### The data
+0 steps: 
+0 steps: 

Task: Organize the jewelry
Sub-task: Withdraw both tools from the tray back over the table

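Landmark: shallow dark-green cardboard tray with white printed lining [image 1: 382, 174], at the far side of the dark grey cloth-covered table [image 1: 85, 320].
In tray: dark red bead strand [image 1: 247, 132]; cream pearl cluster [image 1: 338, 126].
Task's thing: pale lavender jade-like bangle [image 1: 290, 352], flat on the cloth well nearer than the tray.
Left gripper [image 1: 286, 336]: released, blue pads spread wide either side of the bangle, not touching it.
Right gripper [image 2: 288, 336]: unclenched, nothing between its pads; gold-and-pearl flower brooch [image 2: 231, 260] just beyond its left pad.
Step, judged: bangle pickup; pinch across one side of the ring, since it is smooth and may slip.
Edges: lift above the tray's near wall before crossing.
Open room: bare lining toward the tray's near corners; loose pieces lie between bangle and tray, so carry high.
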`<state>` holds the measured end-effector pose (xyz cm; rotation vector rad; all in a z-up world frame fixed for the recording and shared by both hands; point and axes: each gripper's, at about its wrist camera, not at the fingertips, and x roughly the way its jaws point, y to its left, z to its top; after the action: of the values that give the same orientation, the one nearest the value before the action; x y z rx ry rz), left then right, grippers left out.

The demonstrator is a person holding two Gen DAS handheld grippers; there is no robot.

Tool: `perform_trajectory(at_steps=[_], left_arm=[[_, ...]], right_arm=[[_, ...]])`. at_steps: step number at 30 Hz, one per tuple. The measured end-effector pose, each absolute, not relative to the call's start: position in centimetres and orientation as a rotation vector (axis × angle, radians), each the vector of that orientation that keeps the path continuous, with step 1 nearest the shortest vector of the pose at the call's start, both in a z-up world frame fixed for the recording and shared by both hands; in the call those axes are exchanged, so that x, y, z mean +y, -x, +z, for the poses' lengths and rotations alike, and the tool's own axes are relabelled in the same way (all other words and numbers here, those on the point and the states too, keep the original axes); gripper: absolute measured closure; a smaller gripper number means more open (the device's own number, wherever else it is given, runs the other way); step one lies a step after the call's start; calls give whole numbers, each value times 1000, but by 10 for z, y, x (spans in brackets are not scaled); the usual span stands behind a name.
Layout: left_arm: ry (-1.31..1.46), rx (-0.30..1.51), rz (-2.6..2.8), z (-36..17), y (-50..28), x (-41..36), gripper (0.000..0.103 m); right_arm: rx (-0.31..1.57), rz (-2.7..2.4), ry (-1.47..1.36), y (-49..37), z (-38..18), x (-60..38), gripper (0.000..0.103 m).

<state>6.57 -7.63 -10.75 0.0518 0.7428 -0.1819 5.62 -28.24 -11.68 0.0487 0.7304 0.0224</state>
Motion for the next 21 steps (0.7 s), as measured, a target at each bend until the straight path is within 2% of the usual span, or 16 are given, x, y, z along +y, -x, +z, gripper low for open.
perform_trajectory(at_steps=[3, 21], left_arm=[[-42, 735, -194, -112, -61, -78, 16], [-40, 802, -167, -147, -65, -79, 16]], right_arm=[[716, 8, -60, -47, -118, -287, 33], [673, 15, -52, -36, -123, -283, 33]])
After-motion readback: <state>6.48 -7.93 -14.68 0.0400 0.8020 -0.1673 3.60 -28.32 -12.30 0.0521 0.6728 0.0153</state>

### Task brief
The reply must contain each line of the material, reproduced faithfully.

### Expected answer
+0 steps: 
+0 steps: 

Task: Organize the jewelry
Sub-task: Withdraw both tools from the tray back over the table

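Landmark: shallow dark-green cardboard tray with white printed lining [image 1: 382, 174], at the far side of the dark grey cloth-covered table [image 1: 85, 320].
In tray: dark red bead strand [image 1: 247, 132]; cream pearl cluster [image 1: 338, 126].
Task's thing: pale lavender jade-like bangle [image 1: 290, 352], flat on the cloth well nearer than the tray.
Left gripper [image 1: 286, 336]: released, blue pads spread wide either side of the bangle, not touching it.
Right gripper [image 2: 288, 336]: unclenched, nothing between its pads; gold-and-pearl flower brooch [image 2: 231, 260] just beyond its left pad.
Step, judged: bangle pickup; pinch across one side of the ring, since it is smooth and may slip.
Edges: lift above the tray's near wall before crossing.
Open room: bare lining toward the tray's near corners; loose pieces lie between bangle and tray, so carry high.
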`<state>` holds the measured end-effector pose (xyz cm; rotation vector rad; all in a z-up world frame fixed for the recording and shared by both hands; point and axes: each gripper's, at about its wrist camera, not at the fingertips, and x roughly the way its jaws point, y to its left, z to its top; after the action: of the values that give the same orientation, the one nearest the value before the action; x y z rx ry rz), left then right, grippers left out.

The demonstrator is a person holding two Gen DAS handheld grippers; there is no robot.

Tool: `perform_trajectory(at_steps=[_], left_arm=[[_, ...]], right_arm=[[_, ...]])`. at_steps: step number at 30 Hz, one per tuple. The measured end-effector pose, each absolute, not relative to the call's start: position in centimetres and orientation as a rotation vector (axis × angle, radians), each the vector of that orientation that keeps the path continuous, with step 1 nearest the shortest vector of the pose at the call's start, both in a z-up world frame fixed for the recording and shared by both hands; in the call those axes are exchanged, so that x, y, z mean +y, -x, +z, for the poses' lengths and rotations alike, and the tool's own axes are relabelled in the same way (all other words and numbers here, those on the point and the states too, keep the original axes); gripper: absolute measured closure; a smaller gripper number means more open (the device's own number, wherever else it is given, runs the other way); step one lies a step after the call's start; calls give whole numbers, each value times 1000, but by 10 for z, y, x (spans in brackets are not scaled); the usual span stands behind a name.
Layout: left_arm: ry (-1.31..1.46), rx (-0.30..1.51), rz (-2.6..2.8), z (-36..17), y (-50..28), x (-41..36), gripper (0.000..0.103 m); right_arm: rx (-0.31..1.57), rz (-2.7..2.4), ry (-1.47..1.36), y (-49..37), z (-38..18), x (-60..38), gripper (0.000..0.103 m).

<state>6.57 -7.63 -10.75 0.0518 0.7428 -0.1819 5.62 -28.24 -11.68 0.0487 0.7304 0.0224</state>
Motion for the next 21 steps (0.7 s), as measured, a target at each bend until the straight path is within 2% of the usual span, or 16 are given, x, y, z along +y, -x, +z, gripper low for open.
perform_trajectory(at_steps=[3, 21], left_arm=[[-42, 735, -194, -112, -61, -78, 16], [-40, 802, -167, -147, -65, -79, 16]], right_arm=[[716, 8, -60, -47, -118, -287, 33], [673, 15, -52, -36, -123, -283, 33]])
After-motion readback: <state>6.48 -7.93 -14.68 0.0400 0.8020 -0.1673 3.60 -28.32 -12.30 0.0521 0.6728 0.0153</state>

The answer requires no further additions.